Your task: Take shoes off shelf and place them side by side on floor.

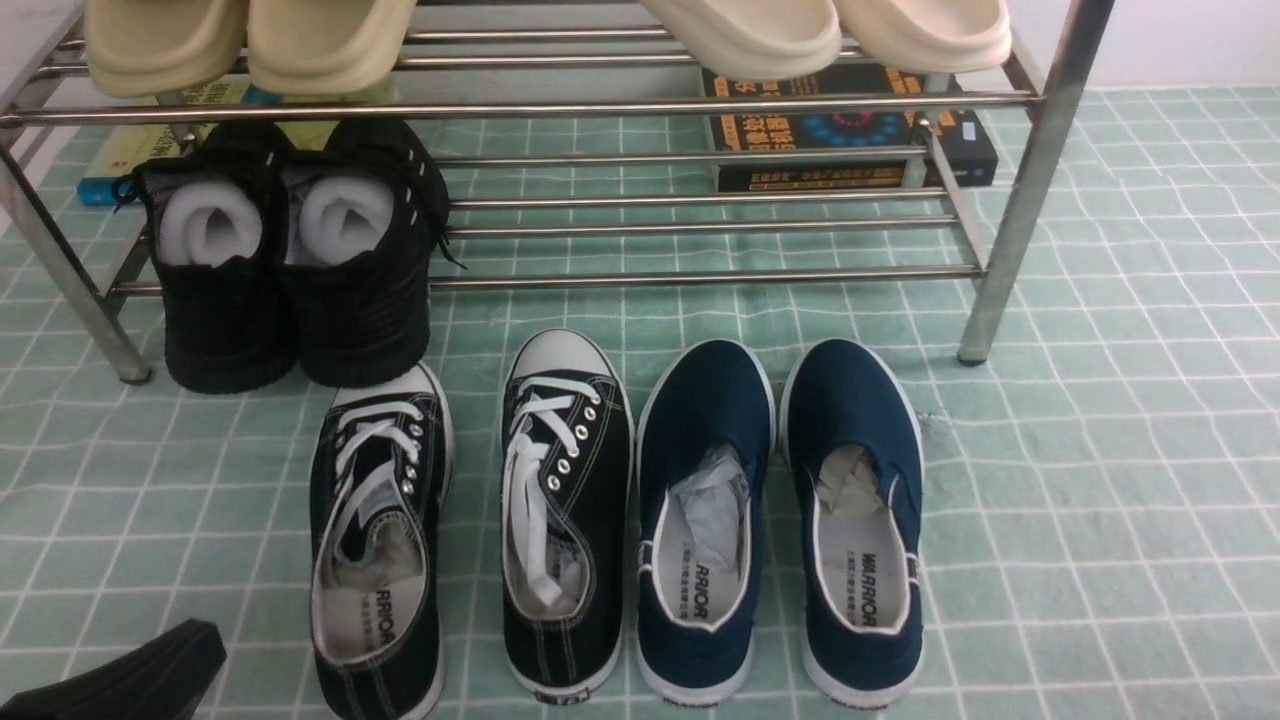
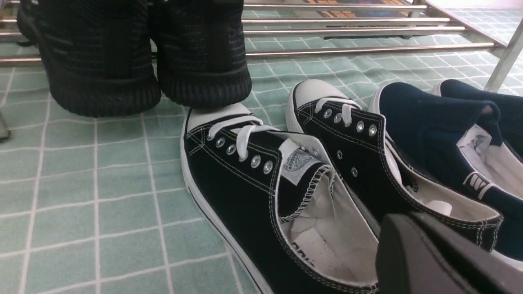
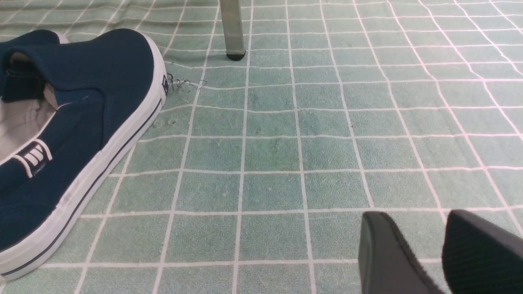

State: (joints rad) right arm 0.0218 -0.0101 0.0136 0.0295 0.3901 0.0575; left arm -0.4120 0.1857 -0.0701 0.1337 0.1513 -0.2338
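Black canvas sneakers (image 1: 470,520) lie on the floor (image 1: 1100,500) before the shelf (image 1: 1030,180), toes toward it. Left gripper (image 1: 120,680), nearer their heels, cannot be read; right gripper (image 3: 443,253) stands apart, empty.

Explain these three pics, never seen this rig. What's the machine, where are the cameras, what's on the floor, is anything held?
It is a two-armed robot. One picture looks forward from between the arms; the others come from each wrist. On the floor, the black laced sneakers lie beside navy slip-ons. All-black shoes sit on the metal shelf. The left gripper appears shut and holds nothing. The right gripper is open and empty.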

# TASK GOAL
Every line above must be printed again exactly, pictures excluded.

# ANSWER AREA
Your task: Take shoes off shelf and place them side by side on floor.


State: (joints rad) right arm 0.0218 -0.0101 0.0136 0.0295 0.3901 0.0575; left arm -0.4120 0.1857 -0.0701 0.1337 0.1513 -0.2338
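Black canvas sneakers (image 1: 470,520) lie on the floor (image 1: 1100,500) before the shelf (image 1: 1030,180), toes toward it. Left gripper (image 1: 120,680), nearer their heels, cannot be read; right gripper (image 3: 443,253) stands apart, empty.

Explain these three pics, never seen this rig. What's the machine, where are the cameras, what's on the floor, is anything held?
It is a two-armed robot. One picture looks forward from between the arms; the others come from each wrist. On the floor, the black laced sneakers lie beside navy slip-ons. All-black shoes sit on the metal shelf. The left gripper appears shut and holds nothing. The right gripper is open and empty.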

The exercise requires nothing more than what has been given.